** Data extract follows **
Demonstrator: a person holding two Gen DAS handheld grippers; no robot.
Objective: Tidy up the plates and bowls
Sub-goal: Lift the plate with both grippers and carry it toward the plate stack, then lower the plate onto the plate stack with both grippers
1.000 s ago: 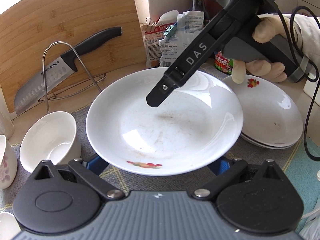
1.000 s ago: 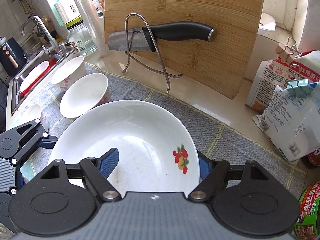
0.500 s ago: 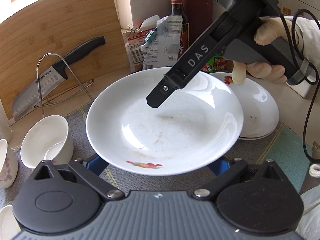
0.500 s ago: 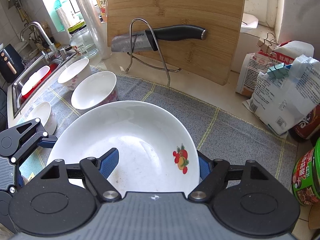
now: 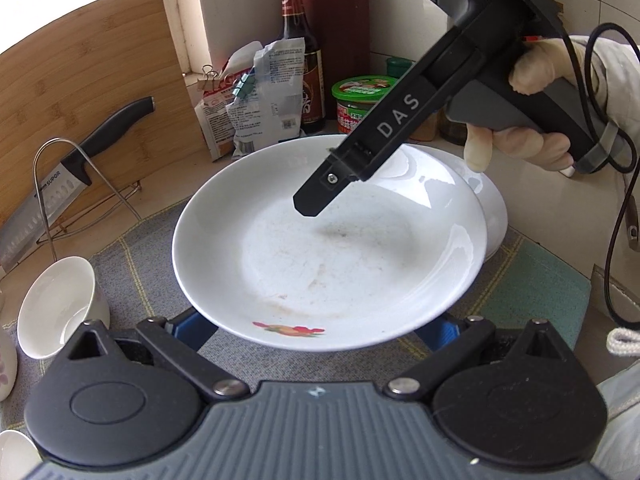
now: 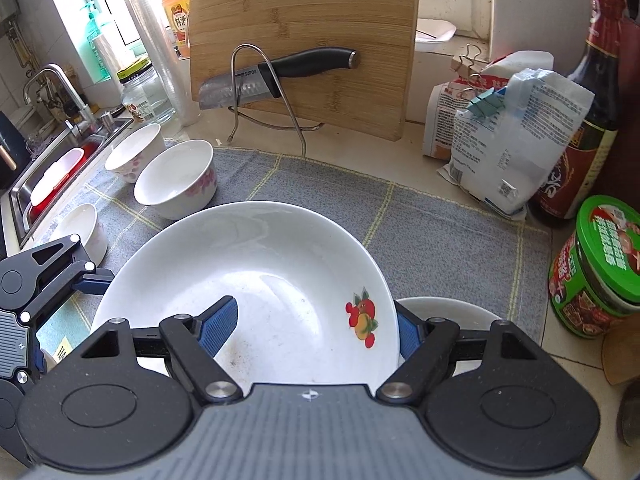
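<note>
White plate (image 6: 256,280) clamped at opposite rims by right fingers (image 6: 218,326) and left fingers (image 5: 188,326); carried level; plate stack (image 5: 494,216) just beyond, right of frame.

- The plate (image 6: 256,272) is white with a red, orange and green fruit print near its rim.
- The near bowl (image 6: 176,184) is white with pink flowers outside.
- The mat (image 6: 440,232) is grey with a yellow grid.
- The far cutting board (image 6: 304,20) is light striped wood.
- The right jar (image 6: 600,268) has a green lid.
- The gripper pads (image 6: 218,326) are blue.
</note>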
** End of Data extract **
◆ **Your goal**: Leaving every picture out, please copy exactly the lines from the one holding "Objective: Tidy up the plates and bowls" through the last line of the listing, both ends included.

◆ **Worked solution**:
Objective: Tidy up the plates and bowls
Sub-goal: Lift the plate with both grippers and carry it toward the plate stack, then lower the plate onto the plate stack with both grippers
1.000 s ago: 
1.000 s ago: 
0.500 s ago: 
0.500 s ago: 
now: 
now: 
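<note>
White plate (image 6: 256,280) clamped at opposite rims by right fingers (image 6: 218,326) and left fingers (image 5: 188,326); carried level; plate stack (image 5: 494,216) just beyond, right of frame.

- The plate (image 6: 256,272) is white with a red, orange and green fruit print near its rim.
- The near bowl (image 6: 176,184) is white with pink flowers outside.
- The mat (image 6: 440,232) is grey with a yellow grid.
- The far cutting board (image 6: 304,20) is light striped wood.
- The right jar (image 6: 600,268) has a green lid.
- The gripper pads (image 6: 218,326) are blue.
</note>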

No more output will be given.